Why Thierry Henry Signing with Red Bulls is Bad Omen for Major League Soccer

Paul AustinCorrespondent IJune 25, 2010

BLOEMFONTEIN, SOUTH AFRICA - JUNE 22:  Thierry Henry of France looks on during the 2010 FIFA World Cup South Africa Group A match between France and South Africa at the Free State Stadium on June 22, 2010 in Mangaung/Bloemfontein, South Africa.  (Photo by Clive Mason/Getty Images)
Clive Mason/Getty Images

Having boarded a jet to New York, rumors are rife that Thierry Henry has said adiós to Barcelona, and has gone on to pen a two-year deal with MLS side New York Red Bulls. Is this a step forward for the Red Bulls, or a case of history repeating itself?

Anyone who remembers the North American Soccer League (NASL) can probably remember a previous New York team, the Cosmos, who drew large crowds upwards of 40,000 fans per game by bringing in foreign talent such as the legendary Brazillian Pelé and Franz Beckenbauer of Germany.

When Pelé signed for Cosmos he was over 35 years old, and when Beckenbauer jumped on board he was 32.

Both men, while legends in their prime, were aging fast before they crossed the Atlantic and spearheaded a wave of overpaid, aging superstars often unable to still perform at the levels that propelled them to super-stardom.

There were a lot of factors in the decline of the NASL. Over-expansion was a huge reason, but one of the primary causes of the decline was a mismanagement of funds that saw millions spent on these aging stars rather than engaging the public and working to bring through young domestic talent.

If we fast forward to today to Major League Soccer (MLS) and look at David Beckham and Thierry Henry, we're once again seeing vast sums of money to lure aging players past their prime to come to America for an easy retirement gig.

And whilst MLS claim to have taken precautions against a repeat of the problems that lead to the decline of NASL, with the growing recruitment of over-salaried foreigners who no longer posses the same levels of ability and with the proposed expansions of 2011, and 2012, it has to be asked if the MLS are repeating mistakes from the past.

The United States men's national soccer team has once again made it through to the knockout stage of the current World Cup for the third time out of the last five tournaments, and they also made it to the quarterfinals in 2002.

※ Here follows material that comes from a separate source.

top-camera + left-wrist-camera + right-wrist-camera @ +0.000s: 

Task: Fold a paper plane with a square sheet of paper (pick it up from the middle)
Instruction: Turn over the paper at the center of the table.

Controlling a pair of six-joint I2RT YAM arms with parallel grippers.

With this track record alongside coming runners up in the 2009 Confederations Cup, and having climbed to a highest FIFA ranking of fourth in the world in 2006, they have shown the world that United States soccer is capable of competing with the best in the world and generating public support and interest.

Therefore, isn't it time for America to stand on its own and have a league that isn't reliant on over-paying semi-retired professionals, but of attracting the best, whilst still in their prime, and of churning out generations of domestic superstars capable of competing on the world stage?

I wish Thierry Henry all the best in New York, but I'd rather the Red Bulls had spent their money on developing youth talent, and I hope that this isn't a sign of history repeating itself.